Egged on by a nosy, provocative neighbor named Gertrude (played by senior Stephanie Davis), Louise embarks on a comical attempt to have the affair of her dreams.

UNDERPANTS

When: 8 p.m. tonight through Saturday and Jan. 27-31 ; 2:30 p.m. Feb. 1
Where: Cellar Theatre
Price: $12 students/$15

Originally written in 1910 by Carl Sternheim, the play figured as a political satire featuring no small amounts of spousal abuse and extra-marital copulation. Comedian Steve Martin later adapted it into a more light-hearted farce.

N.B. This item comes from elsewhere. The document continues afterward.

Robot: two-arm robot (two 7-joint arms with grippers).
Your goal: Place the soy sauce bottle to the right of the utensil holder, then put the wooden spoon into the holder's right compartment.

“Now [the play's] more based on, ‘everyone is really horny and we just want to get laid,’” Jake Young, a sophomore theater major playing Klinglehoff, said.

Under the direction of Associate Professor John Kundert-Gibbs, the production went with a more natural approach to focus attention on the over-the-top puns.

“There’s this sort of classic Steve Martin rhythm to it,” Kundert-Gibbs said. “I love the language in it, so I don’t want to make the characters too stock. I want them to be somewhat naturalistic so we can enjoy the language.”

Featuring a six-person cast composed of mostly graduate students, “The Underpants” is a polished, blithe beginning to the rather somber and heavy line-up fleshing out the rest of the season.

“As opposed to a lot of theater that gets done, you don’t have to think about this too much after you go home,” Kundert-Gibbs said. “It’s like drinking champagne or something.”